What to do.
Look through the data and write out every line with the word "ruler" in it.

Given information.
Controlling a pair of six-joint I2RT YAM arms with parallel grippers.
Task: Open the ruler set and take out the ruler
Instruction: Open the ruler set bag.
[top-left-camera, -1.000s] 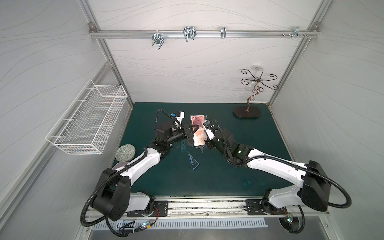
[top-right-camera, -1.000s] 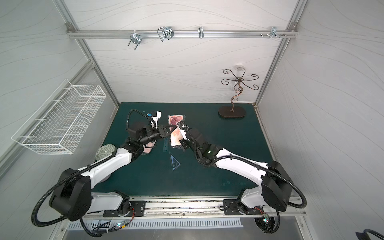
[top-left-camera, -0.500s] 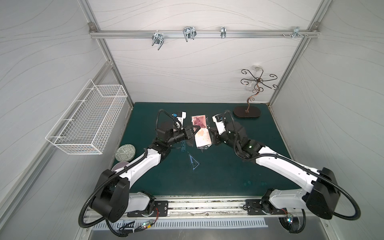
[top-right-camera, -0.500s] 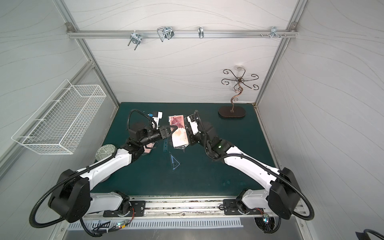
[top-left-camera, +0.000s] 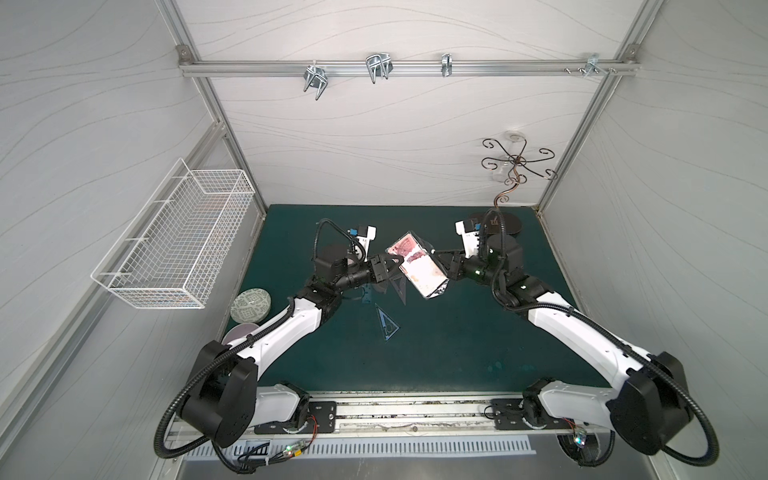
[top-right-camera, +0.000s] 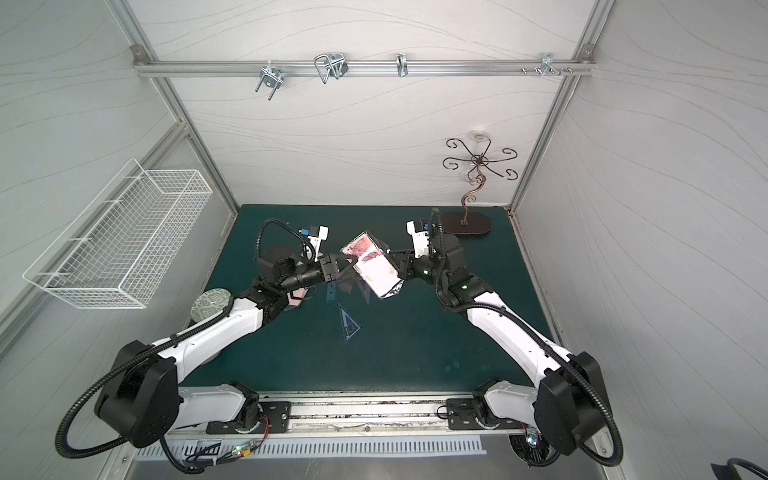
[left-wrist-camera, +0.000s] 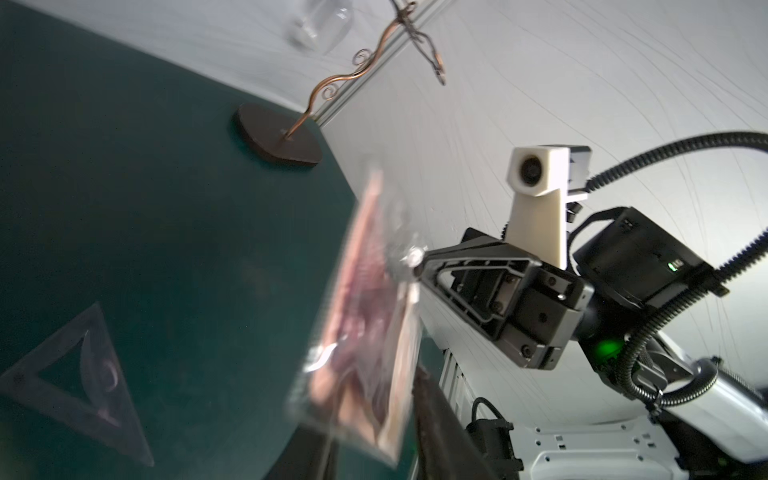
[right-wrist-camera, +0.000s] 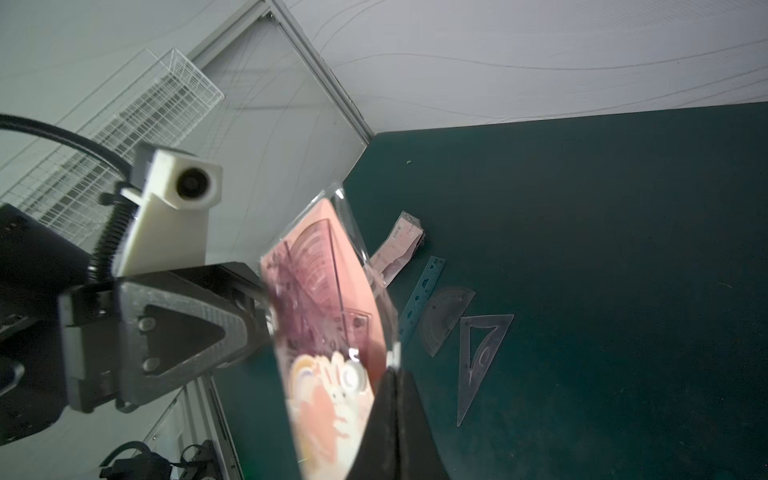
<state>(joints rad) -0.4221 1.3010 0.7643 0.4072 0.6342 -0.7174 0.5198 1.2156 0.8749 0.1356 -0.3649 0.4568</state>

Solution to this problem.
Task: Open the ruler set and take out the ruler
Instruction: Open the ruler set bag.

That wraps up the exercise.